(Beginning of Data excerpts)

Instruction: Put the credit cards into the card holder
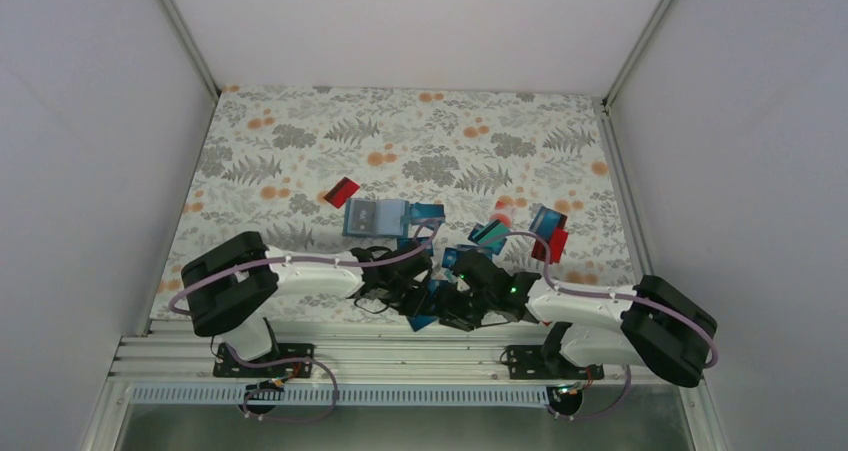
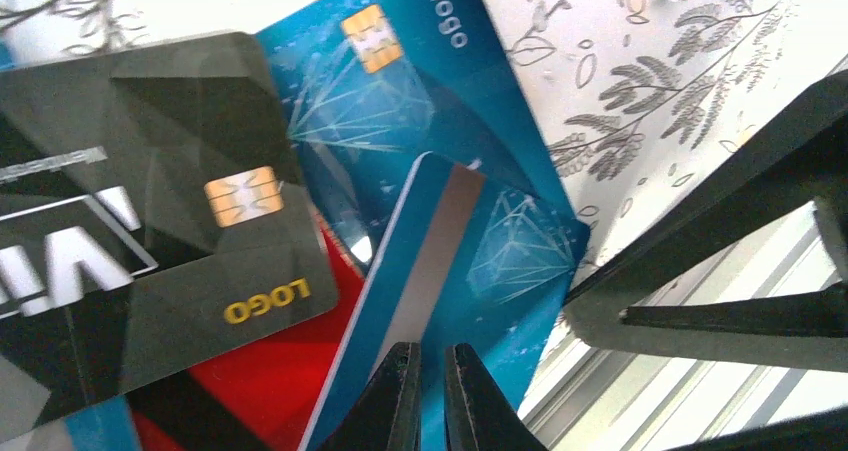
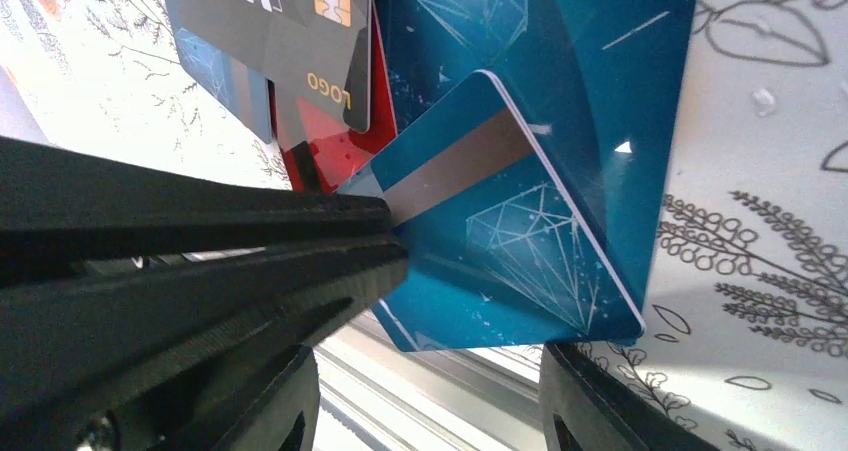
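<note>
1. Spreading under everything is a tablecloth point(image 1: 400, 131) with grey leaves and orange flowers.
2. The left arm point(image 1: 300, 271) reaches in from the left and the right arm point(image 1: 590, 306) from the right. Their wrists meet close together near the front middle of the cloth.
3. The card holder point(image 1: 375, 218) lies open on the cloth, just beyond the left arm and a little left of the centre. A teal card point(image 1: 425, 213) lies against its right side.
4. The credit cards point(image 1: 490, 233) are scattered around the centre. A far red card point(image 1: 342, 191) lies alone beyond the holder, and several blue, teal and red ones lie to the right.
5. Under the wrists there is a small heap. In it a black card point(image 2: 170, 221) with a gold chip lies over a red card point(image 2: 260, 381), beside a blue chip card point(image 2: 400, 101).
6. The left gripper point(image 2: 430, 356) is clamped on a blue card with a grey stripe point(image 2: 450, 251), which reaches over the blue chip card.
7. The right gripper point(image 3: 430, 371) has its fingers wide apart, one on each side of this same striped card. I cannot tell if they touch it.
</note>
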You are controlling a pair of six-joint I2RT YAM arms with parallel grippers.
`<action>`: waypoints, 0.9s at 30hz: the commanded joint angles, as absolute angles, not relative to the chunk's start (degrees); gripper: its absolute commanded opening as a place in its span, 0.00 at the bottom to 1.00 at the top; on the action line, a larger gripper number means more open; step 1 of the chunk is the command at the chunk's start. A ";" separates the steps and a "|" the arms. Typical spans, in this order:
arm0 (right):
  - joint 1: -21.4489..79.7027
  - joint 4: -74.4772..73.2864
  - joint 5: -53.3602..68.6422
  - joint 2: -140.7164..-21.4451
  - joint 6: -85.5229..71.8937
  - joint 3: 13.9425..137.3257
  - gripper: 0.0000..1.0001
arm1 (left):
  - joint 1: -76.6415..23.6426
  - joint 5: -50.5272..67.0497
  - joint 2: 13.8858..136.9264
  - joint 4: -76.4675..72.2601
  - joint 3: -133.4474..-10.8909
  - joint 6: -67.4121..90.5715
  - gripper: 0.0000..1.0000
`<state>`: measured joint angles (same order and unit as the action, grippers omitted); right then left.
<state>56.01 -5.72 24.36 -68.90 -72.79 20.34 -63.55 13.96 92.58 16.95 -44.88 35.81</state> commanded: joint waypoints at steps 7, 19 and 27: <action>55.15 -12.11 17.91 -64.26 -69.91 20.06 0.56 | -65.31 22.87 95.51 2.70 -44.07 42.62 0.08; 54.70 -13.80 21.75 -60.41 -68.08 18.04 0.56 | -65.16 12.71 84.36 20.63 -46.89 39.35 0.09; 54.72 -12.87 21.99 -61.76 -68.32 18.74 0.56 | -65.28 12.04 87.82 21.90 -44.65 38.84 0.09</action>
<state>54.96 -13.06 22.24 -61.14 -68.77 18.11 -64.79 13.26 85.23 19.64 -45.47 39.64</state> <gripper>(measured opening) 0.560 0.088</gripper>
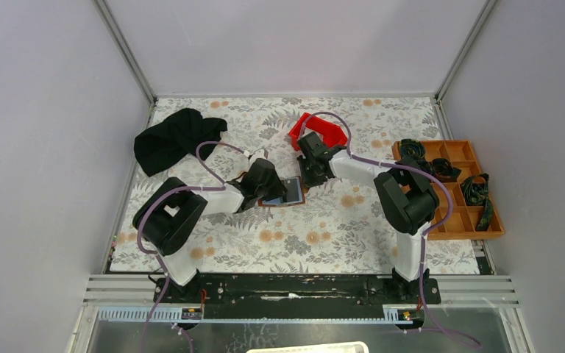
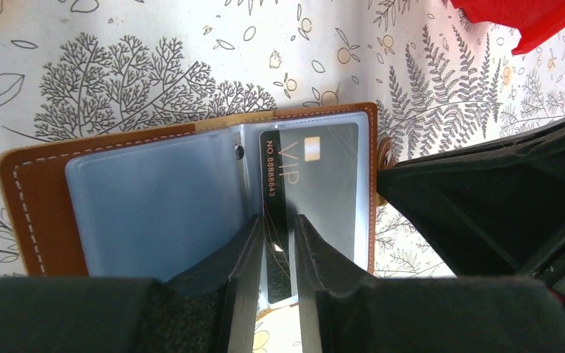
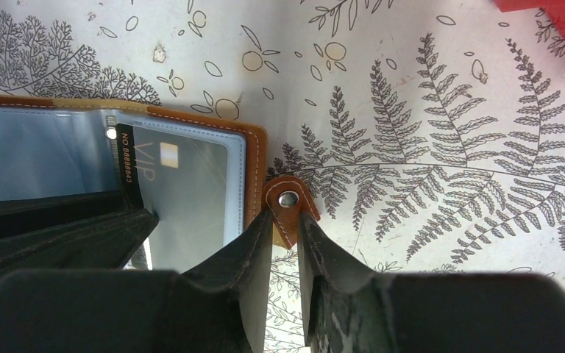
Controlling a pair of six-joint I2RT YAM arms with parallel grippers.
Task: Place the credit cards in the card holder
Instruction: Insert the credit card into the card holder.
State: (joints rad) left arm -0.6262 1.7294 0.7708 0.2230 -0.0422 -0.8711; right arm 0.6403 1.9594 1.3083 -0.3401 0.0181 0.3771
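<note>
**Q:** Where does the card holder lie?
**A:** It is opened flat, inner side up, near the middle of the bench and well apart from all four edges. Its tab clasp projects from the side that faces the right edge.

**Q:** What is the state of each end effector?
**A:** The left end effector is closed narrow on a dark credit card marked VIP. It pinches one end of the uncovered strip beside the spine. The rest of the card's face shows hazed beneath the clear sleeve on the clasp side. The right end effector is closed narrow on the tab clasp, holding the holder in place. No other card can be made out.

**Q:** How are these things likely to handle?
**A:** The card appears light, thin, stiff and slick. A pinch at its outer edge seems best, as it leaves the fingers clear of the sleeve mouth. The holder looks like soft, light leather and would probably slide across the bench if pushed unheld. The tab offers a grip away from the pockets. The sleeve film seems flexible and may buckle or catch a card corner.
</note>
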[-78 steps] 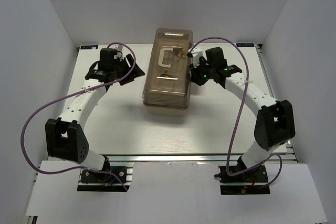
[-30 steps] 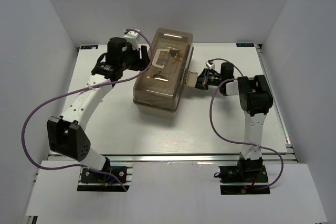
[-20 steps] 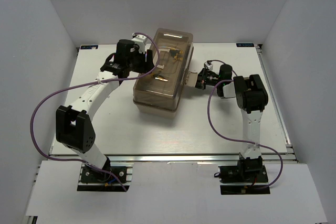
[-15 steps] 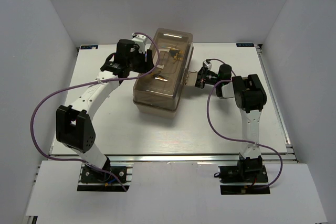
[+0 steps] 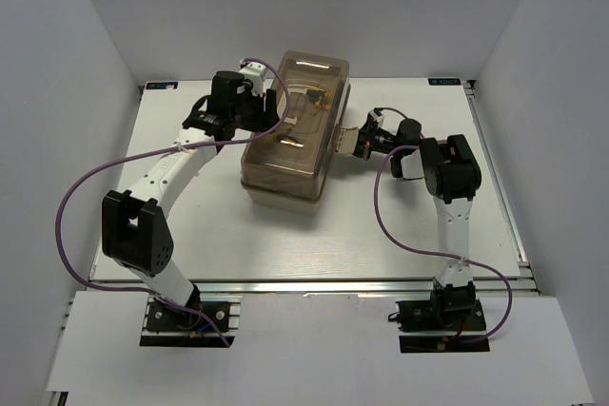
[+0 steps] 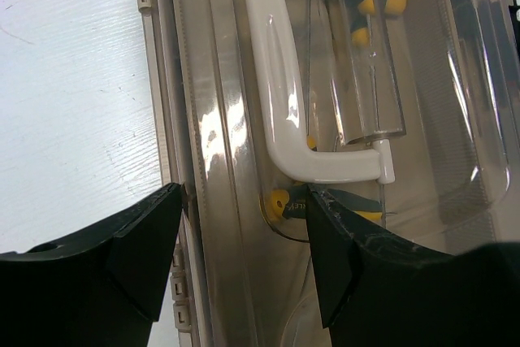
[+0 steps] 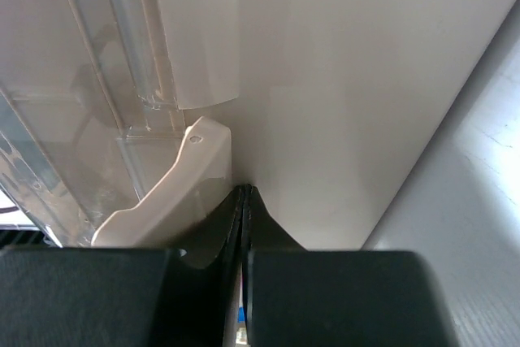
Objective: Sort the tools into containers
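The toolbox (image 5: 290, 164), with translucent brown lid and beige handle (image 5: 300, 102), stands closed and skewed at the table's back middle. Yellow-and-black hex keys (image 5: 290, 143) show through the lid. My left gripper (image 5: 269, 113) is open over the lid's left edge; in the left wrist view (image 6: 244, 233) its jaws straddle the lid rim (image 6: 183, 160) below the handle (image 6: 276, 79), with a hex key (image 6: 280, 201) under the lid. My right gripper (image 5: 355, 143) is shut, its tips (image 7: 244, 190) against the toolbox wall (image 7: 341, 79) beside the beige latch (image 7: 175, 193). Wrench, screwdrivers and trays are out of view.
The white table (image 5: 190, 225) is boxed in by white walls at the back and both sides. Purple cables (image 5: 67, 216) loop off both arms. The right arm's elbow (image 5: 452, 168) is folded up close to the toolbox's right side.
The toolbox has turned and shifted towards the front left. My left gripper moved onto its lid edge. My right arm folded in and its shut gripper came to the latch.
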Tool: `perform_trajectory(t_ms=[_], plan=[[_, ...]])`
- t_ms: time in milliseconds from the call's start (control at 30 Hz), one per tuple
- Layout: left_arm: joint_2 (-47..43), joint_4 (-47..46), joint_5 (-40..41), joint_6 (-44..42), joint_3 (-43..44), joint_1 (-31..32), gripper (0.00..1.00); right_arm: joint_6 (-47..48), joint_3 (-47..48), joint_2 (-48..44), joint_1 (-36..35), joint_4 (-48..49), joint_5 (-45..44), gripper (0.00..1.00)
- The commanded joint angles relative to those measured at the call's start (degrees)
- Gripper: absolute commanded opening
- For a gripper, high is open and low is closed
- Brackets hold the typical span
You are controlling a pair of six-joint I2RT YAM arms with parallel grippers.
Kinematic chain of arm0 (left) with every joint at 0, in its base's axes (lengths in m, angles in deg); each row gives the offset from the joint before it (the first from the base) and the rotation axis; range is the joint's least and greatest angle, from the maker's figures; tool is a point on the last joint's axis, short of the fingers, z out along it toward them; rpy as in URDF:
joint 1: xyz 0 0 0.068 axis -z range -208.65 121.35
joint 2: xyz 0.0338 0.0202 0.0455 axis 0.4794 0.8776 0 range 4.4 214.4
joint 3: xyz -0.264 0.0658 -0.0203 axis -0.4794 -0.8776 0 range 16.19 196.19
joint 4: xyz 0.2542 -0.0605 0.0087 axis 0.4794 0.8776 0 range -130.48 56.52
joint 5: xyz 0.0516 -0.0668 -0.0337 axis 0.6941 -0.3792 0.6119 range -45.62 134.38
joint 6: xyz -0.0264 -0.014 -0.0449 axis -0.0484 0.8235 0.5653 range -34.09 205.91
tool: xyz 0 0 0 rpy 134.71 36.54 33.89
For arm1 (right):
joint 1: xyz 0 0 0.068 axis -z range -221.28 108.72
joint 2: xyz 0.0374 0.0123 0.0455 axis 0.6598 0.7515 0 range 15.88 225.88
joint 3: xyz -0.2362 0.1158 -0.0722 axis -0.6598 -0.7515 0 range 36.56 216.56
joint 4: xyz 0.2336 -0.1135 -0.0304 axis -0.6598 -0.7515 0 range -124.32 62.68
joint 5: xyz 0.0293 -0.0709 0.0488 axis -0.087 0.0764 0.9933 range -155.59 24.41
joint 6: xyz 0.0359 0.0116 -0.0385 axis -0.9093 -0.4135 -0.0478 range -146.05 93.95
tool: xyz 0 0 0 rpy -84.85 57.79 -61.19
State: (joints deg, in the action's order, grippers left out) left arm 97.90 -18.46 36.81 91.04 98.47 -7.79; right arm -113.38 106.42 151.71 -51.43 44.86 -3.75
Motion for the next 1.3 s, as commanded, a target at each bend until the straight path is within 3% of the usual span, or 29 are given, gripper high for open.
perform_trajectory(t_ms=[0,733,1100,1267], plan=[[0.2,1.8,-0.9,-0.6,-0.5,1.2,0.71,-2.3,0.6,-4.4,-1.6,8.6,-0.4,0.0],[-1.9,-0.2,-1.8,-0.1,-3.4,1.2,0.71,16.8,4.8,-15.6,-1.1,-21.8,2.4,0.0],[-2.0,-0.8,-2.2,0.1,-4.2,1.2,0.71,39.1,14.9,-20.1,-1.1,-55.4,-2.4,0.0],[-1.9,-0.7,-2.7,0.1,-4.3,1.2,0.71,42.8,16.2,-20.8,-1.1,-60.9,-4.0,0.0]])
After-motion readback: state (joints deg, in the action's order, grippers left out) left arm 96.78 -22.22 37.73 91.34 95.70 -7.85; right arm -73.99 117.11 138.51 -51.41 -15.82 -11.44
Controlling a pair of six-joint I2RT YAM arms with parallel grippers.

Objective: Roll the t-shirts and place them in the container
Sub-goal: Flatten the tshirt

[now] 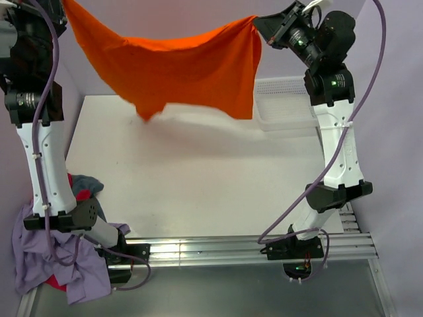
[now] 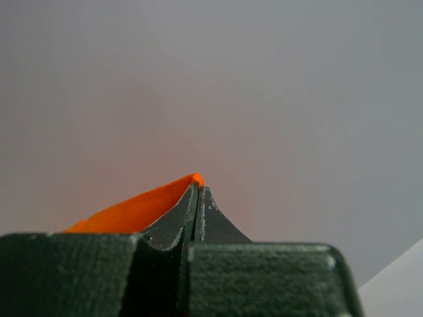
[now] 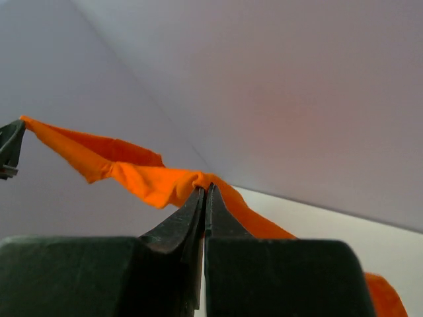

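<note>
The bright orange t-shirt (image 1: 185, 66) hangs stretched between my two grippers, high over the back of the white table (image 1: 198, 178). My left gripper (image 1: 64, 5) is shut on its upper left corner; the left wrist view shows orange cloth (image 2: 132, 211) pinched at the shut tips (image 2: 197, 187). My right gripper (image 1: 258, 25) is shut on the upper right corner, with bunched orange fabric (image 3: 145, 178) at its tips (image 3: 205, 189). A pile at the near left holds a lavender shirt (image 1: 39, 257), a red one (image 1: 82, 195) and a grey-teal one (image 1: 86, 183).
A white mesh basket (image 1: 284, 102) stands at the back right of the table, below the right gripper. The pile of shirts lies around the left arm's base. Purple walls close in the back and sides. A metal rail (image 1: 218, 249) runs along the near edge.
</note>
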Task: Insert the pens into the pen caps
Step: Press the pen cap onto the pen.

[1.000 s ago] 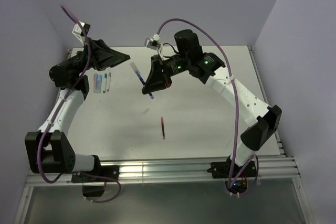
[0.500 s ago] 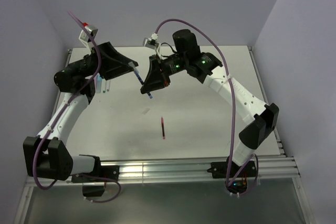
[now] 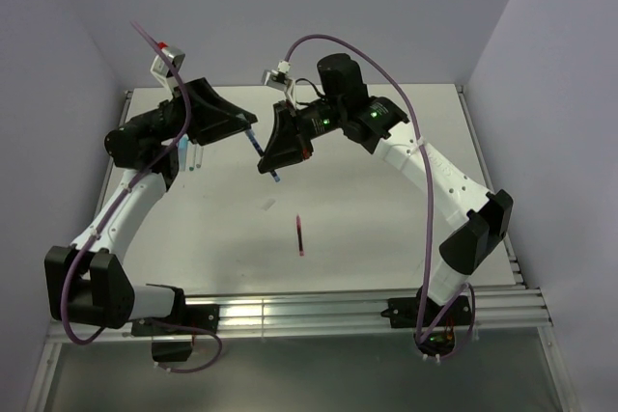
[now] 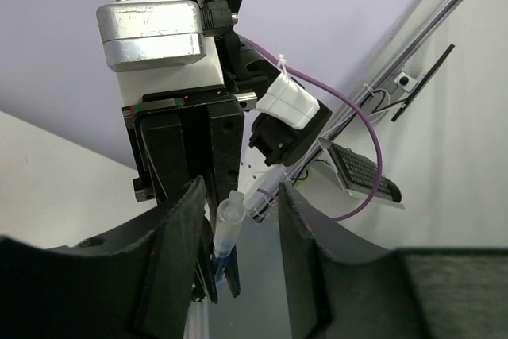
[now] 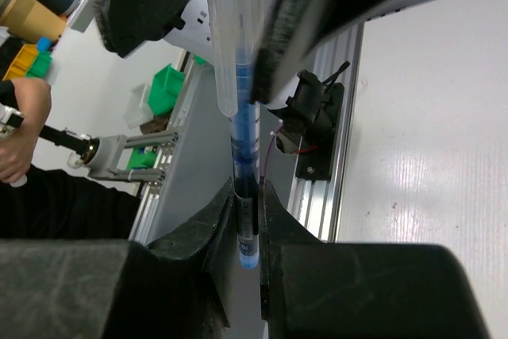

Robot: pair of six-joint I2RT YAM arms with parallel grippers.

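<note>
Above the far half of the bench point(image 3: 386, 214), the 2 arms are raised and their tips meet in the air. The right claw point(image 5: 246, 196) is clenched on the dark blue pen point(image 5: 246, 148), pinching it low on the shaft, so that 1 short end pokes out below the fingers and the long part runs up toward the other arm. From the top camera the pen hangs tilted, clear of the bench.

A clear cap point(image 4: 229, 220) sits over the pen's upper end; the blue shaft shows through its wall. The left claw point(image 3: 248, 130) stands around this cap with its 2 fingers point(image 4: 178, 260) on either side. It is not clenched. In the right wrist view 1 finger lies against the cap while a gap shows at the other, and the left wrist view likewise shows space beside the cap. So the cap is framed by the jaws rather than squeezed between them.

Down on the bench, a red pen point(image 3: 300, 235) lies alone toward the near middle, well apart from both claws. A small pale piece point(image 3: 269, 204) lies between it and the raised pen; it is too small to tell what it is. By the left arm, partly hidden under it, a few coloured sticks point(image 3: 192, 155) lie side by side in a row.
</note>
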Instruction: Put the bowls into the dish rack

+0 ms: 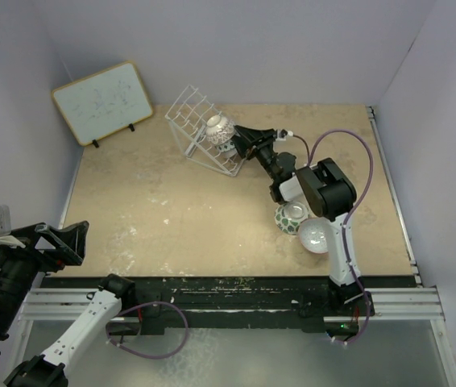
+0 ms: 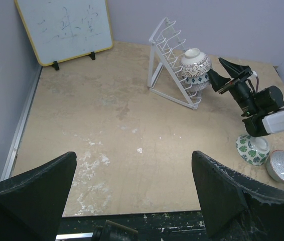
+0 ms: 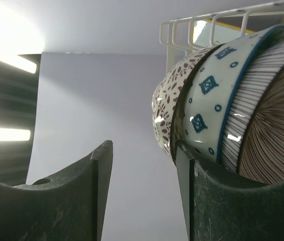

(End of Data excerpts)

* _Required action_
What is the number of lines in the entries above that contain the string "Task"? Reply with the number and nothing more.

* _Your response_
2